# Bus stations to Naco, Sonora



## MrOctober430 (Jul 15, 2011)

Does anybody have information for bus stations around Nogales, Sonora that will take to Naco, Sonora? 

I'm located in San Luis Rio Colorado and the bus station will only go through Nogales and to Agua Prieta, but I need to go to Naco, in between. Anybody have some information in Nogales that can give me tip?


----------



## TundraGreen (Jul 15, 2010)

MrOctober430 said:


> Does anybody have information for bus stations around Nogales, Sonora that will take to Naco, Sonora?
> 
> I'm located in San Luis Rio Colorado and the bus station will only go through Nogales and to Agua Prieta, but I need to go to Naco, in between. Anybody have some information in Nogales that can give me tip?

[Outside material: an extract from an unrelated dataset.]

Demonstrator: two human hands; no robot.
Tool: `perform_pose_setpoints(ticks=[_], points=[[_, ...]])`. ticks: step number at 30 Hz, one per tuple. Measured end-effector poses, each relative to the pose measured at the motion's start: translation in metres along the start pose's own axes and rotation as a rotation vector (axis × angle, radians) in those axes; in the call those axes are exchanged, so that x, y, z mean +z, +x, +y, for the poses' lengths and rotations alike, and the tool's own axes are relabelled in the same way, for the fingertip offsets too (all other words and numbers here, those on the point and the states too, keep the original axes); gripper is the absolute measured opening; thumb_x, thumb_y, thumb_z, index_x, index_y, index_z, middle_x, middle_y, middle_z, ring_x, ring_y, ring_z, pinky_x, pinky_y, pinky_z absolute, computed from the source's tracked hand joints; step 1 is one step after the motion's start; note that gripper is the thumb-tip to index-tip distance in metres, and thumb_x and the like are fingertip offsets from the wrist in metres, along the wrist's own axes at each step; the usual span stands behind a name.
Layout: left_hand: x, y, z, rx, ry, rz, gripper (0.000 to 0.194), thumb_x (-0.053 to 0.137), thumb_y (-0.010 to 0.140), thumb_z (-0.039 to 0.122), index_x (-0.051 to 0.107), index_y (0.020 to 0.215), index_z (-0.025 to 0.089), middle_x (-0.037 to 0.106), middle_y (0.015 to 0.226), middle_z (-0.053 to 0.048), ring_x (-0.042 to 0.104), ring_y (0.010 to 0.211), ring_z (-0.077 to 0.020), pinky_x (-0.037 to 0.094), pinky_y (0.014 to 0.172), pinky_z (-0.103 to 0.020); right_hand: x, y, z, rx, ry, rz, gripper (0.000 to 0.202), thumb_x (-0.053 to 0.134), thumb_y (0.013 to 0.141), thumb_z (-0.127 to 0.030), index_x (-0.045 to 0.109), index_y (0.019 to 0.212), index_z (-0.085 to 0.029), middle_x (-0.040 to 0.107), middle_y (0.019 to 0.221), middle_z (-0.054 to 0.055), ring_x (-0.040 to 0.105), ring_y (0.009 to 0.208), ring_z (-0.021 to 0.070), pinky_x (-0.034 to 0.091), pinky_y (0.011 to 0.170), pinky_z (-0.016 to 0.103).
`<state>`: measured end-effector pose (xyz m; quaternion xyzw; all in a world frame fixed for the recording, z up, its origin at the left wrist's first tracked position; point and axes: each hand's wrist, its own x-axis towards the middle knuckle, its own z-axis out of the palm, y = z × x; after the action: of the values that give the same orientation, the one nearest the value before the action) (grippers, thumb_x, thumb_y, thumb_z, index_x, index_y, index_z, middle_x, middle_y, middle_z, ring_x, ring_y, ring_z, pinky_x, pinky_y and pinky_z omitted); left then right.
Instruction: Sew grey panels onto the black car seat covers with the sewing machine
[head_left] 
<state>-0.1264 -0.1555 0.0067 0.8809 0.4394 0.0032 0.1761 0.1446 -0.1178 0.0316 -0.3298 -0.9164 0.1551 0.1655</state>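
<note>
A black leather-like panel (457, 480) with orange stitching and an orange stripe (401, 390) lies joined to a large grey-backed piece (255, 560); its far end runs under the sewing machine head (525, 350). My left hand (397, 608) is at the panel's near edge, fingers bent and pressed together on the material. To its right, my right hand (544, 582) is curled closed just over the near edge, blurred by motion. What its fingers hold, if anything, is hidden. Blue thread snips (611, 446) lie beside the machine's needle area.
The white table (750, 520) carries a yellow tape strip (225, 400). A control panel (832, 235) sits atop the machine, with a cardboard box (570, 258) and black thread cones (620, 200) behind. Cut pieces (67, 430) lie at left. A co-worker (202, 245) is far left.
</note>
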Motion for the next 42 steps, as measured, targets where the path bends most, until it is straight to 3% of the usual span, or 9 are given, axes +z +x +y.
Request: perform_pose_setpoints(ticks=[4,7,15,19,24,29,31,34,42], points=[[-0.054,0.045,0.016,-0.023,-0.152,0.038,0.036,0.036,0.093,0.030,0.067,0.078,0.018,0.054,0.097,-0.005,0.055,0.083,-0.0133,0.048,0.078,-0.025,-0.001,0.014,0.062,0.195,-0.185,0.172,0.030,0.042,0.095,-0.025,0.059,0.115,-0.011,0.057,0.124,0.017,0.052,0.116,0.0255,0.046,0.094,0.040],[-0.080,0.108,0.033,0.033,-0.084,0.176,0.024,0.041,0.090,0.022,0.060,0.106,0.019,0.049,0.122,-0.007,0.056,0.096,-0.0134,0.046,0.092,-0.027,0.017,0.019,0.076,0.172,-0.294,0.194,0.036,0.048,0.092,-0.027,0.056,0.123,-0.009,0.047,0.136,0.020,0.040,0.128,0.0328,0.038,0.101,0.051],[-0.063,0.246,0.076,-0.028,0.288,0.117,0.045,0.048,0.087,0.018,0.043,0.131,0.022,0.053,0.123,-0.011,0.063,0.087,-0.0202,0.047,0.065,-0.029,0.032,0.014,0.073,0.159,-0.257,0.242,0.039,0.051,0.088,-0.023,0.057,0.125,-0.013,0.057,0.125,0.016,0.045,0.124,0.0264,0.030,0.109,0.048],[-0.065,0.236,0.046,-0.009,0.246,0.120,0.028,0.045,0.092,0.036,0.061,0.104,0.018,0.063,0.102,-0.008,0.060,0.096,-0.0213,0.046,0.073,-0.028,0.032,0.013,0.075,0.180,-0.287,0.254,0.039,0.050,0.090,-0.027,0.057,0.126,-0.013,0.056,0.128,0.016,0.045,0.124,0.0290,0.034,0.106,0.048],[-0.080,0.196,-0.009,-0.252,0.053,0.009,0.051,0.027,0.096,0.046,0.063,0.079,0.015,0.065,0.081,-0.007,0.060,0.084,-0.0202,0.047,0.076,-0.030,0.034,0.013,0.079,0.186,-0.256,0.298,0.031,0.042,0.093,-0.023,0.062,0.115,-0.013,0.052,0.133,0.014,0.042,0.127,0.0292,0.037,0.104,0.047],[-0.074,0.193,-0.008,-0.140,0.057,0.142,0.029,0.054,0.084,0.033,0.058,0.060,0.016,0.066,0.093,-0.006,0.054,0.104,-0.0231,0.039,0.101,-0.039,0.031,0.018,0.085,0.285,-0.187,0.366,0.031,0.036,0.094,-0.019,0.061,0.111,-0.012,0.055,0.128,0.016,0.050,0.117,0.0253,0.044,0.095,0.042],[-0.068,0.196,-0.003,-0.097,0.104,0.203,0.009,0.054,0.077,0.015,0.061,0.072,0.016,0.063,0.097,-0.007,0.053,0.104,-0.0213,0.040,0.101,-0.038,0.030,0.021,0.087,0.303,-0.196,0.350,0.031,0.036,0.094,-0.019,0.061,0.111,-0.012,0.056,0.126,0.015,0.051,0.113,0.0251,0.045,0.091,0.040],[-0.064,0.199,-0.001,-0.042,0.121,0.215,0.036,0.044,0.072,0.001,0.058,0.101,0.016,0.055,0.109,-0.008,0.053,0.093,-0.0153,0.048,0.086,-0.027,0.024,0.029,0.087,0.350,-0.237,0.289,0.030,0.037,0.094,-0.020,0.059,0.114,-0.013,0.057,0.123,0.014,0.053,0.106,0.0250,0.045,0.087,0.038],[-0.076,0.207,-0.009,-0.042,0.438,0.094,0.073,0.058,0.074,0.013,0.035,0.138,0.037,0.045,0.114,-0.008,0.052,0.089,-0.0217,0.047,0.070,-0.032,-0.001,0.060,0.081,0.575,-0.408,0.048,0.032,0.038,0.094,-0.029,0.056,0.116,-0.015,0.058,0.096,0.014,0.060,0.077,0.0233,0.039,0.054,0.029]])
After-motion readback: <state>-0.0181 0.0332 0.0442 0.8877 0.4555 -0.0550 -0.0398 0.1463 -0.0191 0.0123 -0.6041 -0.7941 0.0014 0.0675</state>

Disclaimer: I have no specific experience with this particular location.
Are you going to Ejido Naco on the Carretera between Nogales and Agua Prieta or to Naco on the border. If the former you might ask if the bus will let you off on the carretera. Buses will commonly stop to let people off at spots of their choosing. If the latter, there is probably a combi (minivan) service from Agua Prieta. If it weren't so close to the border, you could probably bum a ride from the carretera into Naco as well, but I have never tried hitchhiking so close to the border and wouldn't want to recommend it without checking out the scene first.


----------